By Deborah Elkins
Dolan Media Newswires
Court-referred mediation is happening every day throughout the country, in sessions conducted by lawyers, as well as non-lawyers who have been certified as mediators.
With thousands of cases being referred annually by the courts, it’s important that lawyers are aware of the many ways they can be tripped up when working through mediation procedures.
Here are some tips that can help you avoid the pitfalls:
Spell out the mediator’s role. Mediators may share information, including statutes, relevant to the dispute, but the information shared must be accurate and be delivered in a way that does not suggest mediator bias or interfere with the parties’ right to decide how to resolve their dispute, according to the U.S. Supreme Court’s ethical standards for certified mediators. Mixing the role of mediator with another professional role causes problems and a mediator should take care early on to distinguish the mediator’s role and discuss the value of information from other professionals.
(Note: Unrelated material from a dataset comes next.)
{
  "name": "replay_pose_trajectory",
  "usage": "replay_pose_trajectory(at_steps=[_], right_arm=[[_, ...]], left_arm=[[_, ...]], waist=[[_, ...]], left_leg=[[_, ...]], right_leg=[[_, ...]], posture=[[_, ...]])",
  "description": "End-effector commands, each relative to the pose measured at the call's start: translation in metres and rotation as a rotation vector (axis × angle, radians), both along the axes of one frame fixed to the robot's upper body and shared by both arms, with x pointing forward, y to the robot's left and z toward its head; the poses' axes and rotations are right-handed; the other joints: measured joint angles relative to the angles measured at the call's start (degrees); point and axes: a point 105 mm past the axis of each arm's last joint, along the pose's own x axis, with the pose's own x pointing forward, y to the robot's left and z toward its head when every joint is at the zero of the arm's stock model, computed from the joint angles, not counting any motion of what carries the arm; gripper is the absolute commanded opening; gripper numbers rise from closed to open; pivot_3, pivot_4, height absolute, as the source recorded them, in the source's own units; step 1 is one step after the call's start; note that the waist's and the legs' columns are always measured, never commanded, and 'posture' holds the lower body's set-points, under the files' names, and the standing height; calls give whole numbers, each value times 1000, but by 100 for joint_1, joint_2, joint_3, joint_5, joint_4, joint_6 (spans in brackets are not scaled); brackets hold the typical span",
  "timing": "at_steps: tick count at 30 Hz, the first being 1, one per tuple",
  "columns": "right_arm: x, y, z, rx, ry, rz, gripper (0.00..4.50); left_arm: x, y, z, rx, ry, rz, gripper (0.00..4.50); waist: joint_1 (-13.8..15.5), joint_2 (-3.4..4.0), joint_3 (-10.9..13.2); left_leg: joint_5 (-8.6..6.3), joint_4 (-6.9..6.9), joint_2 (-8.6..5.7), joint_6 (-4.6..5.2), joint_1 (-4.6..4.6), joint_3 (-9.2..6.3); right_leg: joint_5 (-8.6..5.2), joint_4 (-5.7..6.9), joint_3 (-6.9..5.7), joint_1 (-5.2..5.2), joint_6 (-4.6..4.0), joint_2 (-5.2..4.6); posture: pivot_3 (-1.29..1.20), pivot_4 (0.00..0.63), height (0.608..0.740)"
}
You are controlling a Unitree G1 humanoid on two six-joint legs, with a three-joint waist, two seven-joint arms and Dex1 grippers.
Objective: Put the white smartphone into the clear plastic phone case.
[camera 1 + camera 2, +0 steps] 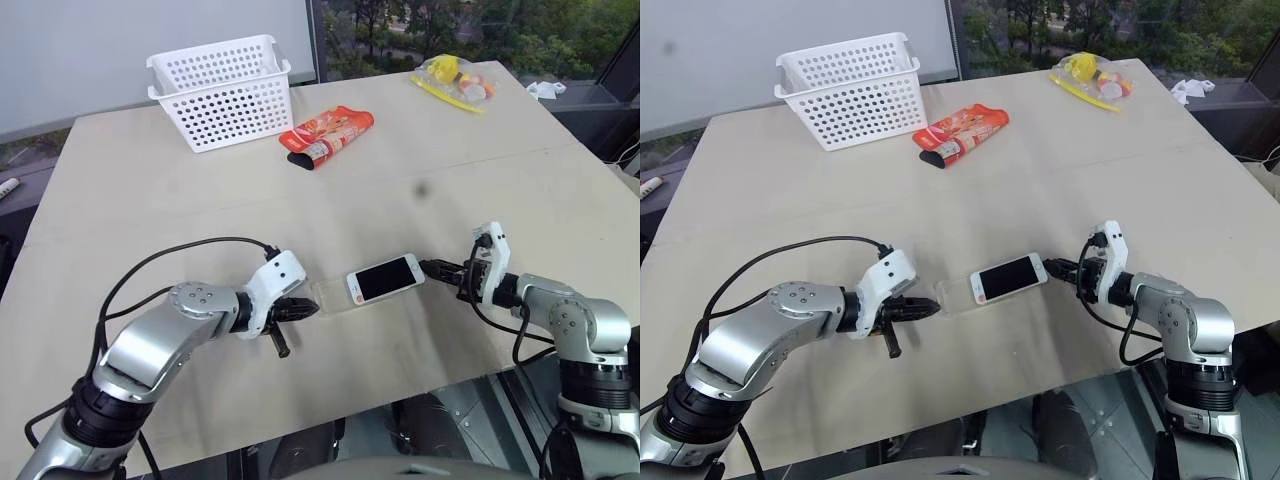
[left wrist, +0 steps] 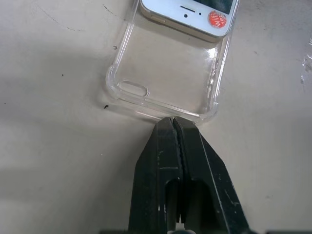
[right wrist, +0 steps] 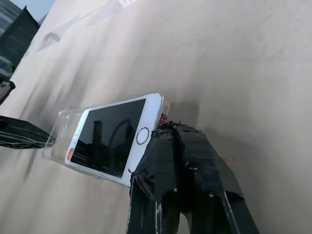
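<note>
Left eye view, left to right. Left gripper (image 1: 310, 310): jaws clenched, empty, tips pressed against the near short end of the clear plastic phone case (image 2: 165, 73). Case: flat on the table (image 1: 200, 200), long axis in line with both jaws, open end toward the right gripper. White smartphone (image 1: 385, 278): screen up, lying between the two jaws, one end partly inside the case, home-button end pointing at the right gripper (image 1: 432, 268). Right gripper: jaws clenched, empty, tips against the phone's home-button end.
</note>
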Motion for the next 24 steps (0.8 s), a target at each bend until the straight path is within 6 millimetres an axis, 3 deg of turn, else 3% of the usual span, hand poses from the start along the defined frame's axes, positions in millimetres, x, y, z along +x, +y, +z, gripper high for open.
replay_pose_trajectory(at_steps=[1,5,8,18,24], right_arm=[[3,2,25,12,-121,36,44],[-4,3,43,-184,-439,205,44],[-10,7,40,-359,-613,366,44],[-7,7,16,-424,-562,420,44],[9,-5,19,-486,-593,359,44]], left_arm=[[3,-2,5,-6,-29,-5,0],[3,-2,4,-5,-28,-6,0],[4,-2,4,-8,-29,-9,0],[6,-4,3,-14,-33,-11,0],[6,-5,3,-15,-35,-11,0]], waist=[[0,0,0],[8,0,0],[-4,-2,0],[31,-3,0],[34,-3,0]], left_leg=[[0,0,0,0,0,0],[0,2,-1,1,0,2],[-3,3,0,6,0,5],[3,9,4,-5,6,6],[4,9,3,-7,6,6]], right_leg=[[0,0,-1,0,0,0],[0,-1,-2,1,1,1],[-2,-2,-6,3,4,23],[-1,-1,1,9,2,2],[-1,-1,2,9,2,2]], posture=[[0,150,740],[0,150,740],[0,150,740],[0,150,740],[0,150,740]])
Get over yourself. Mediators do well to remember they don’t have to like the end product of the mediation session – the parties’ agreement. They only need to “reality test” agreements to help parties understand how the agreement may work in practice. As with information from professionals, it’s best to cover this point when introducing the mediation process.
“Man up” about mistakes. It’s important for mediators to take responsibility for how they conduct a mediation, to be honest and transparent and to own up to mistakes. “Mediators who conduct a poor quality process, practice poor skills” and disrespect parties, “are unprofessional, or act unethically and cast a pall on mediation,” DRS warned.
Mediate without favor. Covering the use of professional information and “reality testing” early in the introductory session will help the parties to perceive the mediator as being an impartial facilitator.
It’s not for everybody. Just because a court has referred a case to a mediator doesn’t mean the judge has deemed the case as suitable for mediation. According to the ethics standards for mediators, it’s the mediator’s responsibility to determine if each party is willing and able to participate effectively in mediation.
Clarify confidentiality. It’s important for a mediator to identify what information will not be confidential – namely, information related to threats to inflict bodily harm, plans to commit a crime or conceal an ongoing crime, or ethics complaints against a neutral. Parties also may sign a written waiver of confidentiality as to certain matters. But unless the parties agree to a waiver, mediators may not share the content of the mediation or parties’ conduct or demeanor without outside parties such as family members, significant others, bosses or commanding officers.